Comme la "communautarisation grandissante" se heurtera aux problèmes des moyens financiers, il faut prendre les Flamands au piège de leur propre philosophie. Puisqu'ils ne veulent entendre parler que de la communauté et non de la région, il faudra donc identifier à Bruxelles les ressources propres de la Communauté française, c'est-à-dire personnaliser les ressources fiscales ce qui n'est guère possible qu'avec l'impôt sur le revenu.

Ceux qui, dans les mouvements wallons, veulent casser la corde avec Bruxelles font faire aux Flamands un énorme pas vers leur objectif historique: la reconquête de Bruxelles, les Wallons ayant eux-mêmes vidé les lieux.

L'intérêt tactique des Wallons est de rester les alliés efficaces de l'autonomisme bruxellois dont le but reste d'échapper à l'emprise flamande, en développant une conscience européenne, seule concurrente attrayante de la conscience nationale belge.

Le mouvement "anti-Communauté française", qui ne peut aboutir de toute façon, dans le cadre belge, est donc vain. Mais il représente un gaspillage d'énergie doublé d'une politique d'abandon unilatérale.

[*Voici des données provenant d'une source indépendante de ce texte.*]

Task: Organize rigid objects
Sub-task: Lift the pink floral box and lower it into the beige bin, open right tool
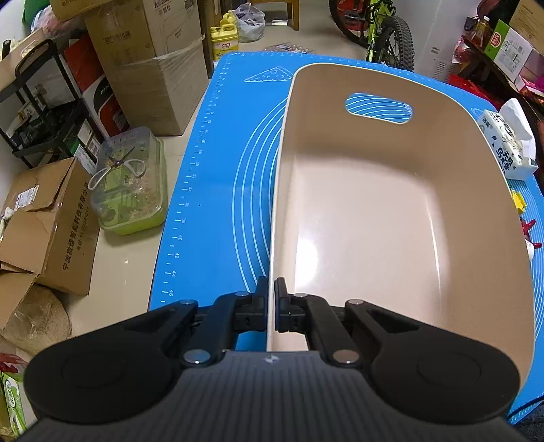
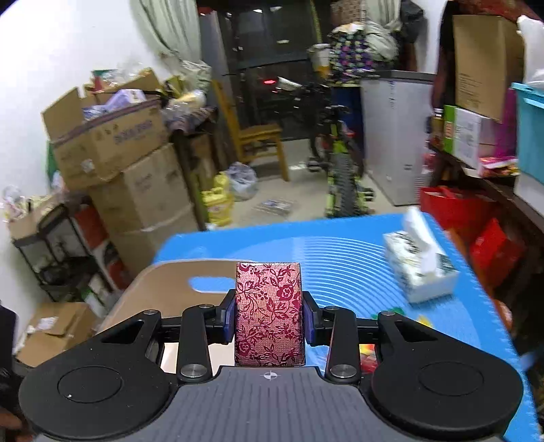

Il faut donc maintenir l'asymétrie coexistence "Communauté française - Région wallonne", veiller à une bonne coopération administrative et maintenir par ce truchement provisoire, l'identité française de la Wallonie, seule constante séculaire du mouvement wallon. Le concept de "nation belge" est irréversiblement régressif.

Le troisième millénaire rendra peut-être possible le remembrement néerlandais et français dans le cadre des nationalités unies de l'Europe libre, sans que la disparition de la Belgique ne crée de difficulté en politique internationale.